**Task material**

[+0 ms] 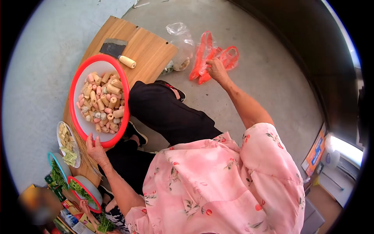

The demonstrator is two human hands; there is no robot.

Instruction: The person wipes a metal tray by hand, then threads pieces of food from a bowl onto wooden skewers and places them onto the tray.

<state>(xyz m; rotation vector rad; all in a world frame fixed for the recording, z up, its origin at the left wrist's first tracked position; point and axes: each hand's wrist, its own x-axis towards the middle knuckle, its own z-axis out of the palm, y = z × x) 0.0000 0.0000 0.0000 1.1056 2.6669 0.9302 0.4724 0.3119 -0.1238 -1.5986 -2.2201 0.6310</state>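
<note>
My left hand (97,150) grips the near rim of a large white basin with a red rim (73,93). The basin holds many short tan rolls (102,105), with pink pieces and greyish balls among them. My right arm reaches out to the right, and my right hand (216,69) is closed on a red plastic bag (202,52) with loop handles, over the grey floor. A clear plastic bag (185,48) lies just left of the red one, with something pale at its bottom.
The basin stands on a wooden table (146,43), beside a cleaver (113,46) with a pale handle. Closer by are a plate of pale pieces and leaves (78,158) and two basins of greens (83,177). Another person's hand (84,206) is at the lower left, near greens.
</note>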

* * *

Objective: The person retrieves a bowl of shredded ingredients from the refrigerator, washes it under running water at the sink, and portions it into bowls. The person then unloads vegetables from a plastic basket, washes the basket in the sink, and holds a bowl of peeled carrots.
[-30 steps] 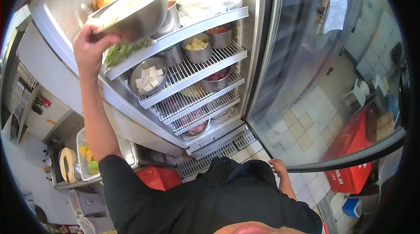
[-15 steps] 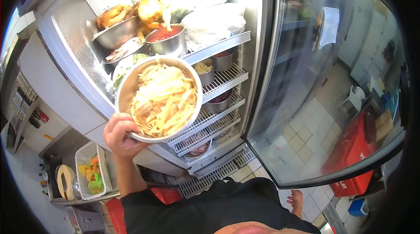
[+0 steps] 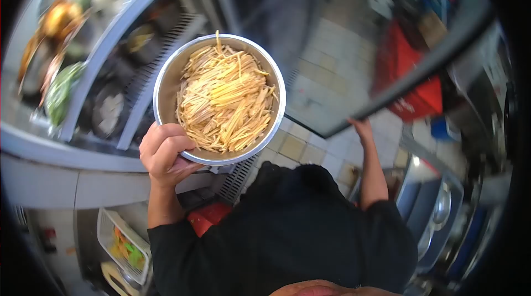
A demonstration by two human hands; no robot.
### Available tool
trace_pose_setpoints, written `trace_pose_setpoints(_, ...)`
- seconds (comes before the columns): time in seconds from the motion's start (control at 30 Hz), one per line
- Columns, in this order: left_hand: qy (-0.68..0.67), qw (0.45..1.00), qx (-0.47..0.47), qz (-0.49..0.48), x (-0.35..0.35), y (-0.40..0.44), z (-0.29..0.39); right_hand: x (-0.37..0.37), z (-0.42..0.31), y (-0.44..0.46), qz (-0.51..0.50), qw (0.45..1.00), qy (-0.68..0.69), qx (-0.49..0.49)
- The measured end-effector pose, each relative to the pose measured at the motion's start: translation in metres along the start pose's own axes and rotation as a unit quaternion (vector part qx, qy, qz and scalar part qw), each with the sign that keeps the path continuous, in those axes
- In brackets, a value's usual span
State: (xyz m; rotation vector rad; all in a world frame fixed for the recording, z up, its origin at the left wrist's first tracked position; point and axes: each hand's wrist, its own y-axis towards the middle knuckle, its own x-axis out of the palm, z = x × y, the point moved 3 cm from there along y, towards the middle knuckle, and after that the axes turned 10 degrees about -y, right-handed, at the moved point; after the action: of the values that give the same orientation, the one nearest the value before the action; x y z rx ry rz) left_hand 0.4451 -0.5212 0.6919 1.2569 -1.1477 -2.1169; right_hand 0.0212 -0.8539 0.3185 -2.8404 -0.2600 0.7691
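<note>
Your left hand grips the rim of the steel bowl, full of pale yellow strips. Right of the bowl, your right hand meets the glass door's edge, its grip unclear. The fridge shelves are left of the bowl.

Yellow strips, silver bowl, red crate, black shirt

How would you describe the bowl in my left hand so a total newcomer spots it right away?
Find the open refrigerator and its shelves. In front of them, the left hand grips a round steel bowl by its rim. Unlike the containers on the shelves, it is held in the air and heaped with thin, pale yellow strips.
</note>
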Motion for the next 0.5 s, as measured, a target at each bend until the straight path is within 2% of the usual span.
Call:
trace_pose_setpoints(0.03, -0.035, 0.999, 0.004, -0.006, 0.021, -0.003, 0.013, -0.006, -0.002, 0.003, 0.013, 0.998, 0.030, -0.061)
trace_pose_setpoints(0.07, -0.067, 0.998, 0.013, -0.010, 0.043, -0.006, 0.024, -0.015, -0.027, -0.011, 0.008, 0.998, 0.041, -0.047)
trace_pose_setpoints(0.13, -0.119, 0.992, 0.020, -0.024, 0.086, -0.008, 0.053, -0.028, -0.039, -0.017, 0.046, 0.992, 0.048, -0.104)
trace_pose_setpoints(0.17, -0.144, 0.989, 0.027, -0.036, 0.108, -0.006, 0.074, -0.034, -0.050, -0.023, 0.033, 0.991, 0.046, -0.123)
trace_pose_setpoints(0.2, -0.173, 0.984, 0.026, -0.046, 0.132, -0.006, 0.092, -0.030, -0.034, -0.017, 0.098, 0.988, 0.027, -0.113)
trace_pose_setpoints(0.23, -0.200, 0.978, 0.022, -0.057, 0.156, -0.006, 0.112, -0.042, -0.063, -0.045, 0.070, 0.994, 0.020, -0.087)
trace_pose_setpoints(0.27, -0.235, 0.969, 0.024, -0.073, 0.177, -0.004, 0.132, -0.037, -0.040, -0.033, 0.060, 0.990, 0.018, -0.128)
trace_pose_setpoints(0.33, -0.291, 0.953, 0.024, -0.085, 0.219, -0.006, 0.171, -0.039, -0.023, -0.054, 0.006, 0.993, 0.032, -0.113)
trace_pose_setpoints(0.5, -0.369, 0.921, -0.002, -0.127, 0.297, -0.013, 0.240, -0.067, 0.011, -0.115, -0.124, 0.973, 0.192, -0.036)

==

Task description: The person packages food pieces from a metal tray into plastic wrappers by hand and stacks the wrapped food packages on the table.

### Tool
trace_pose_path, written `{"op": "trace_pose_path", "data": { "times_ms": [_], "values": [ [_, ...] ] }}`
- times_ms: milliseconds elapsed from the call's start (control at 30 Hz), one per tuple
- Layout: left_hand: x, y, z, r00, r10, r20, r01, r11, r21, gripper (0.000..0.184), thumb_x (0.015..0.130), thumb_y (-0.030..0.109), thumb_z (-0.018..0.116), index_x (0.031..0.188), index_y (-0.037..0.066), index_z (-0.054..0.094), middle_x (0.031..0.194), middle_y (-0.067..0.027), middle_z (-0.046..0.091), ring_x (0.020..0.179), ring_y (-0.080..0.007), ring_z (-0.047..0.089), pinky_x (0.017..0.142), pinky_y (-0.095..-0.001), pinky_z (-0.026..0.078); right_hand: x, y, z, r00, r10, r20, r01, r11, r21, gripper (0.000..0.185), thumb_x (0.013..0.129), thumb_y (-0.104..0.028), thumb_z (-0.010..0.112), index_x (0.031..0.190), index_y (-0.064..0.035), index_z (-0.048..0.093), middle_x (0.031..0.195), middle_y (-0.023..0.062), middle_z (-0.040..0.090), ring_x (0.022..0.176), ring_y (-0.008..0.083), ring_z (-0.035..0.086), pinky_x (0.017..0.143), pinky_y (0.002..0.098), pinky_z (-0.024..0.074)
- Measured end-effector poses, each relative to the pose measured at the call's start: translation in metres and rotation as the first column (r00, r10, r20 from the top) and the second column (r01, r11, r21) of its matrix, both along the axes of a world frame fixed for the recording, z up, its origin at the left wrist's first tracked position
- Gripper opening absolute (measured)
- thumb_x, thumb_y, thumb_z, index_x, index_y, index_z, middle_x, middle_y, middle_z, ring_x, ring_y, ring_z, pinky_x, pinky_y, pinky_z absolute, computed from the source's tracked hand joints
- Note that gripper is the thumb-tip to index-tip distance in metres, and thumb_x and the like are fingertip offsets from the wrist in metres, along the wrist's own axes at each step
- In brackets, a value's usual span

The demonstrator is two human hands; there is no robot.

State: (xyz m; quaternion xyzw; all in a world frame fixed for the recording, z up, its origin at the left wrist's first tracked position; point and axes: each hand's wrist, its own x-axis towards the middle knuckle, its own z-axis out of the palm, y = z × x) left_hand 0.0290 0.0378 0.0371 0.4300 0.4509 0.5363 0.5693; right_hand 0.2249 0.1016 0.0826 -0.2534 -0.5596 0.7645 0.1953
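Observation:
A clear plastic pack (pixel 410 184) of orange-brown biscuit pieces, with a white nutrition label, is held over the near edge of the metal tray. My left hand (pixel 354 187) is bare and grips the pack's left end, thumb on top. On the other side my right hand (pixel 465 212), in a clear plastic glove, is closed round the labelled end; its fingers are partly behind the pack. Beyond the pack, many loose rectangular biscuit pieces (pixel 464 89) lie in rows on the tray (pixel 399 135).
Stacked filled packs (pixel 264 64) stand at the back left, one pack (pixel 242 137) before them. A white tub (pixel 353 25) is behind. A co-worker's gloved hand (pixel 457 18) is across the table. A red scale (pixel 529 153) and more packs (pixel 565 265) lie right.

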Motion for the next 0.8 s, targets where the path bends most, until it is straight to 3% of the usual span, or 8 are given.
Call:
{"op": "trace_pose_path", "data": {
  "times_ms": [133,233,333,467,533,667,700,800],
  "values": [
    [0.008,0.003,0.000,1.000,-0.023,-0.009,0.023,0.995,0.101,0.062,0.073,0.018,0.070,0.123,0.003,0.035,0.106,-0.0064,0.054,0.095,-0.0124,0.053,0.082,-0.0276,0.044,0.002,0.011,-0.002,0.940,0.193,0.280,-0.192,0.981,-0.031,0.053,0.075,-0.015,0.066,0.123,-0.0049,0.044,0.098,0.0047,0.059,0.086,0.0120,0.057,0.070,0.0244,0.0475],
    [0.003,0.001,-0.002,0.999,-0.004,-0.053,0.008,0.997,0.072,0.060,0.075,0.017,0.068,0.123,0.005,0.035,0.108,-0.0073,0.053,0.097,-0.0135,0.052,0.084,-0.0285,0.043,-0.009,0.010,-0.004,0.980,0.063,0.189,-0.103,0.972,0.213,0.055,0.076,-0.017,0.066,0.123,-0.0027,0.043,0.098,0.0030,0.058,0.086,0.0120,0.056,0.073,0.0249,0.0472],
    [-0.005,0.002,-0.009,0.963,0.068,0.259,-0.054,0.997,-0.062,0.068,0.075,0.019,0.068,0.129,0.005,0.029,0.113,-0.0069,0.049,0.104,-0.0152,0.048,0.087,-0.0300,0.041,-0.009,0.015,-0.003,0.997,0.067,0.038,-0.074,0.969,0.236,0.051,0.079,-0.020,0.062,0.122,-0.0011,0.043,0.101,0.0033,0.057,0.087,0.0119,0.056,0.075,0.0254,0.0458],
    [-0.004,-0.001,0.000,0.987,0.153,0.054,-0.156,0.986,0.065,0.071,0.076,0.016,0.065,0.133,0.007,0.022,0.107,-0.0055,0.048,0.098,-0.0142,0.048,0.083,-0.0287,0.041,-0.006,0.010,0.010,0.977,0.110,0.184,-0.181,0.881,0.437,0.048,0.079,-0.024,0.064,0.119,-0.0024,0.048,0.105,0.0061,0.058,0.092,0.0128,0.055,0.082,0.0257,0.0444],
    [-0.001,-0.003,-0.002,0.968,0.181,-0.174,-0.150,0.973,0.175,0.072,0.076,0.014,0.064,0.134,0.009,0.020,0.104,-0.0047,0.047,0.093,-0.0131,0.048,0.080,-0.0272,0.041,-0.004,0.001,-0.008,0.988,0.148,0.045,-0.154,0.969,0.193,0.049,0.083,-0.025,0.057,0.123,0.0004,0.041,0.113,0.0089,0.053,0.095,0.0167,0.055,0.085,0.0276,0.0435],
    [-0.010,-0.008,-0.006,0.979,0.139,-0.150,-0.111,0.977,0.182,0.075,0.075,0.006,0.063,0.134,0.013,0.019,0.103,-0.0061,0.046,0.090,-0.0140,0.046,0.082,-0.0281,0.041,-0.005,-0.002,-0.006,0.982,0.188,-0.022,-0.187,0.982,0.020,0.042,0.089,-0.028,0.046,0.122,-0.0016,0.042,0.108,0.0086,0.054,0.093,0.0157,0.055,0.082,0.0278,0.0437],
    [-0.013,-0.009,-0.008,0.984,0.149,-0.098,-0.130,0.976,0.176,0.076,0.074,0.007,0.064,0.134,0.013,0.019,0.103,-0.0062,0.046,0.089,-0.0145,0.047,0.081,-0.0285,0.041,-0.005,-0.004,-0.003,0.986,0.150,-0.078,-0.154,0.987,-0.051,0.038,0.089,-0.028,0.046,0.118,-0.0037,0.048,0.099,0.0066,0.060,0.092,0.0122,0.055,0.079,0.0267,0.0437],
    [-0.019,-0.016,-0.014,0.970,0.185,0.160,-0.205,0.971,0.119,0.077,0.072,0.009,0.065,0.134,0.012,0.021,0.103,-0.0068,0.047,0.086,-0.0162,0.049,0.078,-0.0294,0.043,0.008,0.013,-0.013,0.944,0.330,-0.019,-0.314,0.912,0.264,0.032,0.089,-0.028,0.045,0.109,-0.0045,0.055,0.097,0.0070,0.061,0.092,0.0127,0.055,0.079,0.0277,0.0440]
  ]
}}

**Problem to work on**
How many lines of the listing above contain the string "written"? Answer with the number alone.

**Result for this exercise**
2